Si les mesures sont appliquées rigoureusement, la parité dans la haute fonction publique devrait donc logiquement se concrétiser dans les années à venir.
Un index synthétique
La création d’un index de l’égalité femmes-hommes, sur le modèle de celui qui existe dans le privé depuis 2019, est l’autre grande nouveauté de la loi du 19 juillet 2023. L’index ne cible pas uniquement la haute fonction publique, mais le décret du 5 décembre 2023, qui en fixe les conditions d’application pour la FPE, comporte deux critères qui la concernent : c’est le nombre de femmes dans les 10 meilleures rémunérations (comme dans le privé), et la part des femmes dans les 10% d’agents supérieurs les mieux rémunérés.
Les autres critères sont en partie repris, également, de l’index du privé, avec les adaptations de rigueur. L’écart global des rémunérations entre hommes et femmes en fait partie, décliné pour les titulaires et pour les contractuels. Là où l’index du privé suit les écarts en matière d’augmentation et de promotion, l’index du public suit respectivement les promotions de corps et de grade.
Un critère de l’index privé est absent de son équivalent public : c’est le nombre de salariées qui reçoivent une augmentation à leur retour de congé maternité. En revanche, le champ d’application s’apparente bien à celui du privé : les employeurs publics qui gèrent au moins 50 agents sont concernés. De la même manière, les administrations dont les scores sont trop bas devront mettre en œuvre des actions pour améliorer leurs résultats, sous peine de sanctions financières.
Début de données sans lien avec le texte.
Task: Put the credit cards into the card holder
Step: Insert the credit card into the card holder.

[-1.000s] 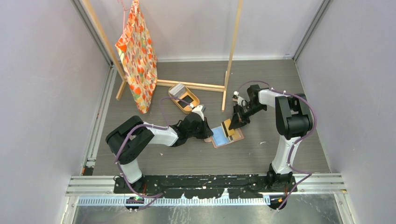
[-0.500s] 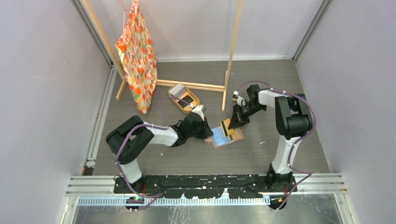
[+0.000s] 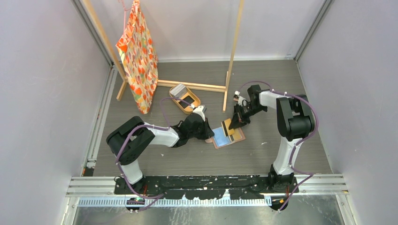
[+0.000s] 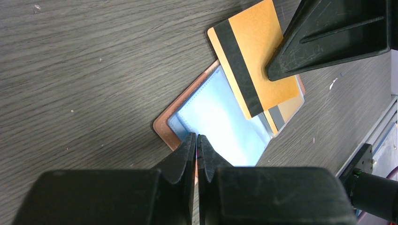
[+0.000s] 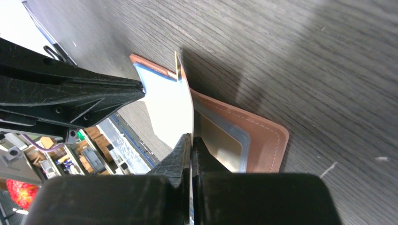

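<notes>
1. The right gripper point(image 5: 191, 138) is pinched shut on a tan card point(image 4: 256, 44) with a black stripe, holding it by one long edge. In its own wrist view the card runs almost edge-on away from the fingertips
2. That card hangs tilted over the right half of the card holder point(image 4: 162, 127), with its lower end down at the glossy pocket and its upper end raised off the leather. Whether the end has entered the pocket mouth I cannot tell, since the card itself hides it
3. The pocket therefore lies just below and ahead of the card's lower short edge. The card's long axis, the line of the stripe, is in my judgement the line a push must follow
4. The left gripper point(image 4: 196, 137) is closed on the holder's left edge, by the pale blue flap. I judge that it steadies the holder against that push
5. The holder lies open on the table point(image 3: 187, 159) between the two arms, and the right arm is the nearer one to the pocket
6. The other credit cards point(image 3: 177, 89) sit in an oval tray point(image 3: 193, 104), well apart from the holder on the left arm's side
</notes>
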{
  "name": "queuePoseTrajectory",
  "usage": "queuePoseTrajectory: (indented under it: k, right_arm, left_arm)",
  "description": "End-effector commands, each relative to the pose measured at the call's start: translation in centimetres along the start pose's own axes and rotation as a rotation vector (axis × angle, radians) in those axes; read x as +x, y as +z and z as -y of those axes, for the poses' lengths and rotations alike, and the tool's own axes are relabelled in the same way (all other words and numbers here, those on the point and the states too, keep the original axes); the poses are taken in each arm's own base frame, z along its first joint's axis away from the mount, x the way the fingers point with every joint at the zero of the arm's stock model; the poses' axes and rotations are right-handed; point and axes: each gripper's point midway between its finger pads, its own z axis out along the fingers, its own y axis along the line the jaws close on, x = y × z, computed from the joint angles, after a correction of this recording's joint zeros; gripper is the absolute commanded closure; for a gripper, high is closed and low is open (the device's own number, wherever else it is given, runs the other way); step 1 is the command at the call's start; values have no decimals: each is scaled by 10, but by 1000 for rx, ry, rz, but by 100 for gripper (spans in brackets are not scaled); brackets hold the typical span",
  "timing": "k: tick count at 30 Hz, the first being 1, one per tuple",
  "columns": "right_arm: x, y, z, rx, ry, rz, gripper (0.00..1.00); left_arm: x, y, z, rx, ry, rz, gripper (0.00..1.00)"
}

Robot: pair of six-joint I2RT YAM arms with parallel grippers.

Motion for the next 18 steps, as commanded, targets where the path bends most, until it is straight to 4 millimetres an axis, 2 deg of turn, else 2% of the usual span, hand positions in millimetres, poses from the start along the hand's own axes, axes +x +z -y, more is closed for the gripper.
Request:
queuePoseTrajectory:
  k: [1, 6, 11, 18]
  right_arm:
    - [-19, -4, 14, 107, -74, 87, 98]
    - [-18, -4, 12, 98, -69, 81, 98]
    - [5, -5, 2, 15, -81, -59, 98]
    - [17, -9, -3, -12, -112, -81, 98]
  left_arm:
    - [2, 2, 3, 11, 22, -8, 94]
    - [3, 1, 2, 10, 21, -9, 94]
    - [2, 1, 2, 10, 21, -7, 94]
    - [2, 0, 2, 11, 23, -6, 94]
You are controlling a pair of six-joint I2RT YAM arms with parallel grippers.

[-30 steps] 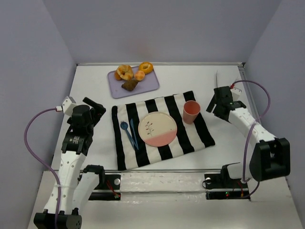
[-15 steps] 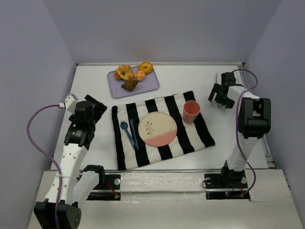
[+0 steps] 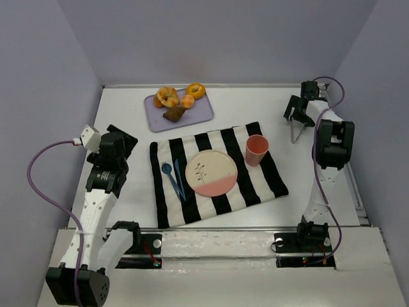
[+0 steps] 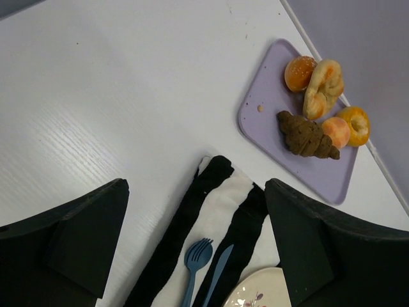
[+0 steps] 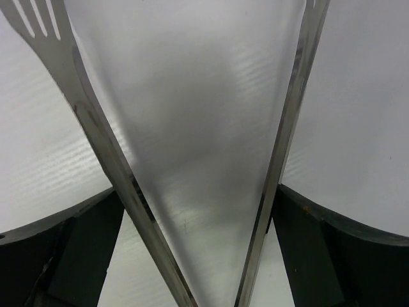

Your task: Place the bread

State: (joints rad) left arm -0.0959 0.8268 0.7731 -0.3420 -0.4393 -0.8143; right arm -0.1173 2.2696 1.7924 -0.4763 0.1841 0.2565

L’index s’impose à la FPE depuis janvier 2024, et s’appliquera dans la FPT et la FPH le 1er octobre 2024 (les décrets sont à paraître).
L’index a suscité des réserves parmi les employeurs du privé en raison de la charge de travail associée. En principe, cependant, après un temps d’adaptation, sa production devrait pouvoir être largement automatisée. C’est bien sûr un chantier important pour les DRH du public et leurs prestataires RH.
La directive européenne sur la transparence salariale, votée en mai 2023, devrait cependant entraîner une révision de la composition de l’index d’égalité femmes-hommes. La transposition de la directive était jusque récemment prévue pour 2025 et faisait l’objet de discussions entre l’Etat et les partenaires sociaux. Un rapport du Haut Conseil à l’égalité entre les femmes et les hommes a été publié sur le sujet le 7 mars 2024. Un certain nombre de pistes sont envisagées. On parle notamment d’introduire la notion d’emplois de « valeur égale », de reprendre les sous-indicateurs prévus par la directive pour mesurer les écarts de rémunération, ou encore d’automatiser le calcul de l’index qui serait confié aux pouvoirs publics. Des indicateurs sur le temps partiel pourraient être ajoutés.
Ces modifications concerneront-elles uniquement l’index du privé, ou seront-elles étendues immédiatement au public ? Il est trop tôt pour le savoir, mais il est difficile d’imaginer que les deux index n’évoluent pas simultanément.
En matière de parité professionnelle dans la fonction publique, c’est donc désormais une logique de résultats qui prévaut. Après avoir promu des politiques d’incitation et de dialogue, les administrations comme les entreprises ont été soumises à partir des années 2010 à des politiques volontaristes de rattrapage. Dans la fonction publique, la question de la représentation féminine dans les hautes fonctions est particulièrement symbolique, les effectifs globaux étant majoritairement féminins. L’image d’une armée de femmes dirigée par des hommes ne doit pas survivre aux premières décennies du XXIe siècle. Les mesures mises en place entre 2012 et 2023 devraient durablement changer la physionomie des instances dirigeantes des trois versants de la fonction publique, et les DRH en seront les premiers maîtres d’œuvre.